This is an automated email from the ASF dual-hosted git repository.
ephraimbuddy pushed a commit to branch main
in repository https://gitbox.apache.org/repos/asf/airflow.git
The following commit(s) were added to refs/heads/main by this push:
new 34ef2503e1d Add purge-warnings and bundle-refresh override seams to
DagFileProcessorManager (#66107)
34ef2503e1d is described below
commit 34ef2503e1d698decb85971af79ad43260d04f6e
Author: Ephraim Anierobi <[email protected]>
AuthorDate: Thu May 7 14:19:22 2026 +0100
Add purge-warnings and bundle-refresh override seams to
DagFileProcessorManager (#66107)
* Add purge-warnings and bundle-refresh override seams to
DagFileProcessorManager
The projected AIP-92 DB-to-API swap needs DagFileProcessorManager subclasses
that route operations through the API server instead of the metadata DB.
Two spots in the current implementation are awkward to override cleanly:
- _run_parsing_loop calls DagWarning.purge_inactive_dag_warnings() directly,
forcing subclasses to reimplement the parsing loop just to redirect or
skip the cleanup.
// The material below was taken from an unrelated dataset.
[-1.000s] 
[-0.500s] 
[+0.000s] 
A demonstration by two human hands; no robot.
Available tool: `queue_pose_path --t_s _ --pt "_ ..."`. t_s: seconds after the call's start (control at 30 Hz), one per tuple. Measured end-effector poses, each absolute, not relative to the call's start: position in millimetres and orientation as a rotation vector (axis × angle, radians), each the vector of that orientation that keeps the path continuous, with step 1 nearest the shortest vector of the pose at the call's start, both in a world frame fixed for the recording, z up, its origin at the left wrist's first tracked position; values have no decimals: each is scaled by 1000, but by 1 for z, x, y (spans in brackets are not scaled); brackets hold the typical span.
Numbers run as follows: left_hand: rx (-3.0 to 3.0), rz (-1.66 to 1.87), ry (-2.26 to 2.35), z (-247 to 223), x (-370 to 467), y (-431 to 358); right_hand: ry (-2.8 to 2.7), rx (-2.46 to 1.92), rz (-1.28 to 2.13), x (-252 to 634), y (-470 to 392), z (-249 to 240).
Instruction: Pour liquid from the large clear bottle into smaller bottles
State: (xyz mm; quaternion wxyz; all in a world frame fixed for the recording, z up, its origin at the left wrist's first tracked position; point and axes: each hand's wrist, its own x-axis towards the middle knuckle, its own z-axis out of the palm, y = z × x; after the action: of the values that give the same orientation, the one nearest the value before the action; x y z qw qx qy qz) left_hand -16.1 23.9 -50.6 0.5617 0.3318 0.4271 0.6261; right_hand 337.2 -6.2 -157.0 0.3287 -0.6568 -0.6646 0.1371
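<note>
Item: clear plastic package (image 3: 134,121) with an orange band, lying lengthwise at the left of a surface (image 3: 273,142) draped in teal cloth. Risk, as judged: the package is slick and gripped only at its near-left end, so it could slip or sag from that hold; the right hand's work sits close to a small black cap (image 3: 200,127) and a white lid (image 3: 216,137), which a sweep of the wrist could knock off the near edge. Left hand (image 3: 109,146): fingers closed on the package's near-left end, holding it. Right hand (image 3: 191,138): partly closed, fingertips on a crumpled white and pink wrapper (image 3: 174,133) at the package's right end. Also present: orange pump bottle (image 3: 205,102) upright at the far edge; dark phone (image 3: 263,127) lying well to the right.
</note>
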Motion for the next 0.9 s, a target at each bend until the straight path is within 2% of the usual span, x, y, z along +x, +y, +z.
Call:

Promote it to an overridable instance method,
purge_inactive_dag_warnings(), so subclasses can forward it to an API or
no-op it without touching _run_parsing_loop.
- Bundle refreshes triggered by external events (API callbacks, coordinator
messages) had to mutate the private _force_refresh_bundles set directly.
Expose request_bundle_refresh() as the public seam so event handlers can
mark a bundle for refresh without reaching into private state.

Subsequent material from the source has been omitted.